▶ _Task item_
Where in the data below does the word "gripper" appear? Copy every line that has it.

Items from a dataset

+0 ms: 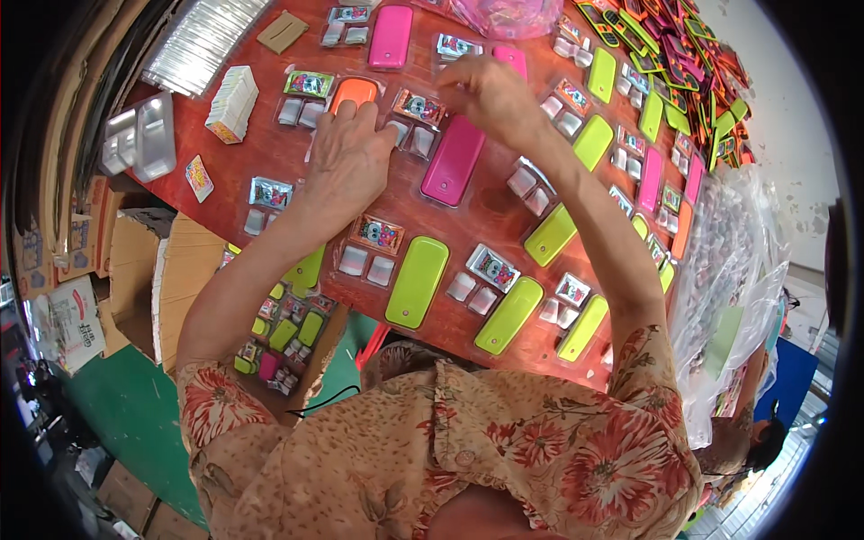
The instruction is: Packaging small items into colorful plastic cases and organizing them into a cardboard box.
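Nearest is the wearer's flowered shirt [576,450]. To the lower left stands an open carton [193,270] containing packed sets with lime and magenta cases. Along the near edge of the red table [238,166] lie clear trays, each with a lime case [418,281], a printed packet [376,234] and two white pieces [366,267].

Further in, a magenta case [452,166] lies aslant in its tray, between the forearms. The left hand [346,162] is palm down, its curled fingers at the near end of an orange case [353,91], which lies in a tray beyond the near row. The fingertips are hidden; whether they grasp anything cannot be told. The right hand [495,99] is raised over the area just beyond the magenta case, wrist bent, fingers drawn together; whether it holds anything cannot be told.

Left of the orange case stands a stack of white cards [231,106], with a loose printed card [199,178] nearer the wearer. Farther off are nested clear trays [200,45], a brown cardboard piece [283,32], a pink case [391,36] and a pink bag [513,16]. A heap of multicoloured parts [670,58] occupies the far right.
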The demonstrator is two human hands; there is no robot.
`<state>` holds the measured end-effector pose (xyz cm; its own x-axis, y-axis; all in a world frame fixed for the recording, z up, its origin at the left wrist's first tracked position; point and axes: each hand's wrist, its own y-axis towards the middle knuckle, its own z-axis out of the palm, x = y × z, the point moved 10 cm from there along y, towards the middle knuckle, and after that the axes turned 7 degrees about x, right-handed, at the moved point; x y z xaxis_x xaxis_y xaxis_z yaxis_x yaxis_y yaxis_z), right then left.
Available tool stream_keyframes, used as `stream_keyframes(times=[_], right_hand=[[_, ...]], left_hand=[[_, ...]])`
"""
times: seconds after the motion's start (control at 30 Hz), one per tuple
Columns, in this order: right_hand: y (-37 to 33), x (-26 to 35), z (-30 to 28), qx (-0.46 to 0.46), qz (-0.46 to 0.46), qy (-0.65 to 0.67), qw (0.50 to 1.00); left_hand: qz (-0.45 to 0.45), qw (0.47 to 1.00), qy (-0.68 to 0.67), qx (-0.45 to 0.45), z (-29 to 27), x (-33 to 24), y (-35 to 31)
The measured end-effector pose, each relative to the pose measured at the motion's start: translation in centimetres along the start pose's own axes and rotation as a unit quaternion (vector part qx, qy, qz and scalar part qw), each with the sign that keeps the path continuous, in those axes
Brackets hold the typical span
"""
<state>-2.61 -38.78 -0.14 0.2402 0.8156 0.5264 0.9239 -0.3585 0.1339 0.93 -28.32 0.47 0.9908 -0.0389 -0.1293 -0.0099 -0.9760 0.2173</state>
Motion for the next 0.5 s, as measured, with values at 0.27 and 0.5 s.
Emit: stream_keyframes(times=[0.27,0.5], right_hand=[[-3.4,6.9,4.3,-0.067,-0.081,-0.169,0.980],[-2.9,6.5,3.4,-0.057,0.009,-0.120,0.991]], left_hand=[[-0.026,0.998,0.026,0.051,-0.1,0.4,-0.1],[-0.032,0.993,0.109,0.036,0.6,0.1,0.5]])
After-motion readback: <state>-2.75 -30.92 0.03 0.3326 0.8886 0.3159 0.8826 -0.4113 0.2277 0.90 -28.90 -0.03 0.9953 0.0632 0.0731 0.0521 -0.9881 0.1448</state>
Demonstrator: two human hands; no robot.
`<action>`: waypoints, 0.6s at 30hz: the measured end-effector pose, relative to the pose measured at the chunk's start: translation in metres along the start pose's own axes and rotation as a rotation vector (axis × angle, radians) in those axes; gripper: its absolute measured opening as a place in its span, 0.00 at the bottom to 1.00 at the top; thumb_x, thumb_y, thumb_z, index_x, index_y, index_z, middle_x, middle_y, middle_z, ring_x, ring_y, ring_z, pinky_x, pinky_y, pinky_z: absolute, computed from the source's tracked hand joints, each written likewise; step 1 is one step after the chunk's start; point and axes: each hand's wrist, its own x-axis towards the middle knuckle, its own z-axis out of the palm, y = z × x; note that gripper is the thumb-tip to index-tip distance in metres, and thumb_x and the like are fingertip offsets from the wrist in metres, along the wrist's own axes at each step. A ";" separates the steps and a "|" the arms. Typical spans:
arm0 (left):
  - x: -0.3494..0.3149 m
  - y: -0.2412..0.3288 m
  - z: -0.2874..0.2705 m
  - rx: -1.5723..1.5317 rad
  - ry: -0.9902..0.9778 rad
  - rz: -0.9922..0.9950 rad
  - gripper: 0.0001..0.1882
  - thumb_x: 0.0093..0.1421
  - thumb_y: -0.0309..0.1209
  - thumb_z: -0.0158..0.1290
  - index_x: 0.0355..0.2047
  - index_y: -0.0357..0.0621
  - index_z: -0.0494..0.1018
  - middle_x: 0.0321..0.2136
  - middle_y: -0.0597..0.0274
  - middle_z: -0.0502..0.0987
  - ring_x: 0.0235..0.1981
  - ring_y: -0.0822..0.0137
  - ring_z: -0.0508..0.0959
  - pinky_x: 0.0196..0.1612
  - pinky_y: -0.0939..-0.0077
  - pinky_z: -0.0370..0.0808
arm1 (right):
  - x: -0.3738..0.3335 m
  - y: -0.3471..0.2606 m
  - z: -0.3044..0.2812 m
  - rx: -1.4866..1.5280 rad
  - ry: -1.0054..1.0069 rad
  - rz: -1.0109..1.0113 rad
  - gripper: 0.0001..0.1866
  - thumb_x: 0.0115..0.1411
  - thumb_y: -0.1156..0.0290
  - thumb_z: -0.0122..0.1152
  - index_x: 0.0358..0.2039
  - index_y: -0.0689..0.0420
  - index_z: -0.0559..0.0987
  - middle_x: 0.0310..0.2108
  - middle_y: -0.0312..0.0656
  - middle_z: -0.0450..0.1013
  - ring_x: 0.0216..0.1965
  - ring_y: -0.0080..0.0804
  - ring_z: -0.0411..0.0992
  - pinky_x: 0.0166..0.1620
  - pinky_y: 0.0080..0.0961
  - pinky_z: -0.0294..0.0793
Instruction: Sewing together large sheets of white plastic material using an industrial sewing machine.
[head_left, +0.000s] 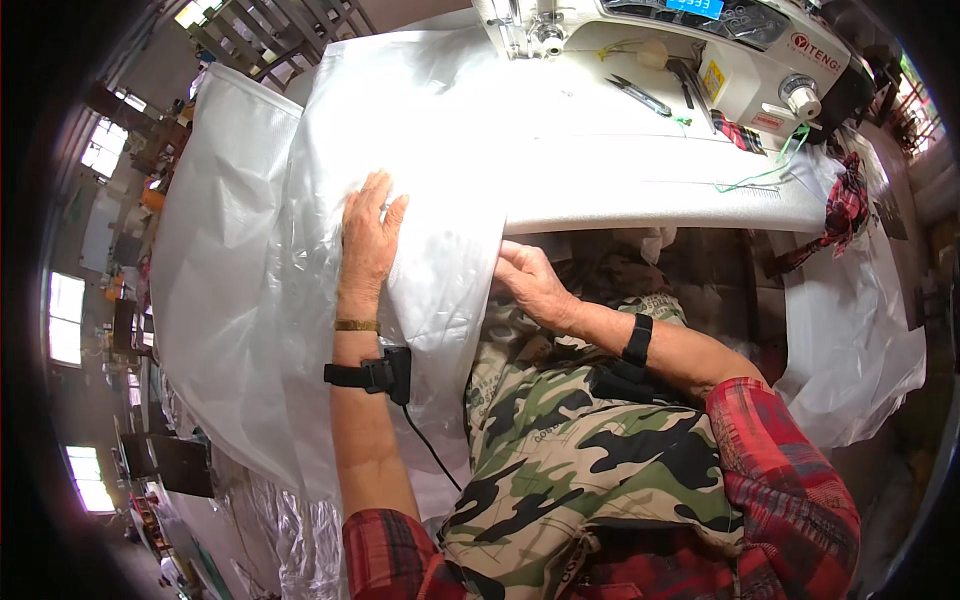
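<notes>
A large sheet of translucent white plastic (235, 270) drapes over the left of the sewing table and down across my lap. My left hand (371, 235) lies flat on it, fingers stretched out toward the sewing machine (720, 45). At the sheet's right edge, just below the table's front edge, my right hand (530, 282) pinches the plastic between thumb and fingers. Some of its fingertips are hidden behind the sheet. The machine's needle area (545, 40) stands beyond the sheet, at the top. Glare washes out the plastic near it.
Thread snips (640, 97) lie on the white table (640, 185) near the machine base. Green thread (765, 180) trails over its right side. A plaid cloth strip (845, 205) and more white plastic (850, 350) hang at the right. A black cable (430, 445) runs from my left wrist strap.
</notes>
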 end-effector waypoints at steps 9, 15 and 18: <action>0.004 0.003 0.002 0.016 0.000 0.021 0.25 0.68 0.43 0.48 0.57 0.35 0.70 0.58 0.48 0.71 0.63 0.51 0.66 0.66 0.56 0.58 | 0.003 0.035 -0.010 -0.405 -0.076 0.077 0.14 0.64 0.67 0.52 0.37 0.65 0.80 0.22 0.39 0.72 0.29 0.23 0.68 0.35 0.29 0.70; 0.001 -0.009 0.002 0.032 -0.005 0.035 0.26 0.68 0.44 0.49 0.57 0.35 0.70 0.59 0.48 0.70 0.64 0.53 0.66 0.67 0.56 0.56 | -0.068 -0.069 -0.013 -0.240 -0.354 0.191 0.18 0.65 0.61 0.61 0.48 0.62 0.78 0.37 0.35 0.76 0.42 0.22 0.71 0.48 0.25 0.72; 0.003 -0.010 0.003 0.044 -0.004 0.053 0.27 0.67 0.45 0.49 0.56 0.34 0.70 0.59 0.48 0.71 0.64 0.52 0.66 0.67 0.55 0.56 | -0.091 -0.105 -0.034 -0.180 -0.392 0.353 0.20 0.64 0.59 0.63 0.48 0.63 0.78 0.38 0.35 0.76 0.43 0.21 0.71 0.49 0.23 0.71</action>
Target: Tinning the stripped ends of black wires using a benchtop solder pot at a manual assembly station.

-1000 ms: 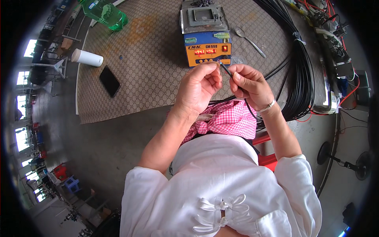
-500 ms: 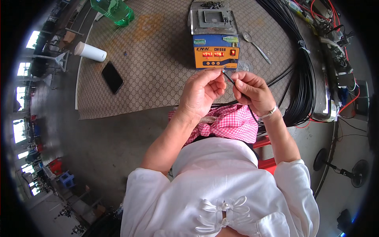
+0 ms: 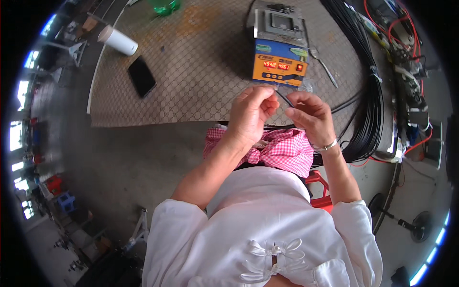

▶ _Answer area_
`<action>`: waypoints, 0.6s at 30hz: the measured end-effector pose, relative to the pose measured at the chunk's start: translation in metres along the start pose's own axes and rotation as a rotation vector (axis × angle, radians) in those axes; gripper: its absolute measured opening as a place in its span, 0.00 at the bottom to 1.00 at the top; thumb_x, thumb_y, thumb_z, index_x, index_y, index_z, middle_x, middle_y, middle_z, ring_x, ring_y, ring_z, pinky_x, pinky_y, pinky_z: absolute, computed from the source's tracked hand joints, each written likewise; step 1 is one step after the chunk's start; point and axes: each hand's wrist, its own x-axis towards the middle knuckle, its own z-axis out of the palm, y = z × x; note that gripper is the thumb-tip to index-tip distance in metres, and thumb_x and the like are fingertip offsets from the wrist in metres, along the wrist's own axes at each step. A ";" separates the steps and a "|" the arms. Typical spans:
  - gripper: 0.0001..0.1882
  - gripper: 0.0001..0.1866

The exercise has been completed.